DIRECTIONS FOR THIS TASK ▸ Reproduce verbatim all of the data given below, but do not carry over the images.

COLLECTED DATA ▸
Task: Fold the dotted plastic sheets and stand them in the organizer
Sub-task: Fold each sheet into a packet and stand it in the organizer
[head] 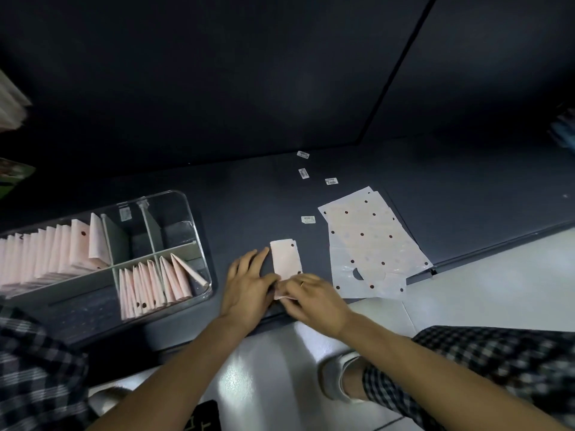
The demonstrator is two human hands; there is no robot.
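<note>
A narrow folded strip of pale pink dotted plastic sheet (285,258) lies on the dark shelf surface in front of me. My right hand (314,298) pinches and rolls up its near end. My left hand (249,286) lies flat beside the strip with straight fingers, its thumb pressing the near fold. A stack of unfolded dotted sheets (367,244) lies to the right. The clear organizer (186,206) stands at the left, with several folded sheets (155,284) upright in its near compartment and a long row (53,250) in the far left one.
Small white label stickers (303,173) lie scattered on the dark surface behind the sheets. The shelf's front edge runs just under my wrists, with a white floor below. My foot (339,377) and checkered clothing are at the bottom right.
</note>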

OUTPUT FOR THIS EXERCISE ▸
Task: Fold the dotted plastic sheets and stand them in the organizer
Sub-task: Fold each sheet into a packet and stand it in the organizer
[head] 
The demonstrator is two human hands; there is no robot.
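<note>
A narrow folded strip of pale pink dotted plastic sheet (285,258) lies on the dark shelf surface in front of me. My right hand (314,298) pinches and rolls up its near end. My left hand (249,286) lies flat beside the strip with straight fingers, its thumb pressing the near fold. A stack of unfolded dotted sheets (367,244) lies to the right. The clear organizer (186,206) stands at the left, with several folded sheets (155,284) upright in its near compartment and a long row (53,250) in the far left one.
Small white label stickers (303,173) lie scattered on the dark surface behind the sheets. The shelf's front edge runs just under my wrists, with a white floor below. My foot (339,377) and checkered clothing are at the bottom right.
</note>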

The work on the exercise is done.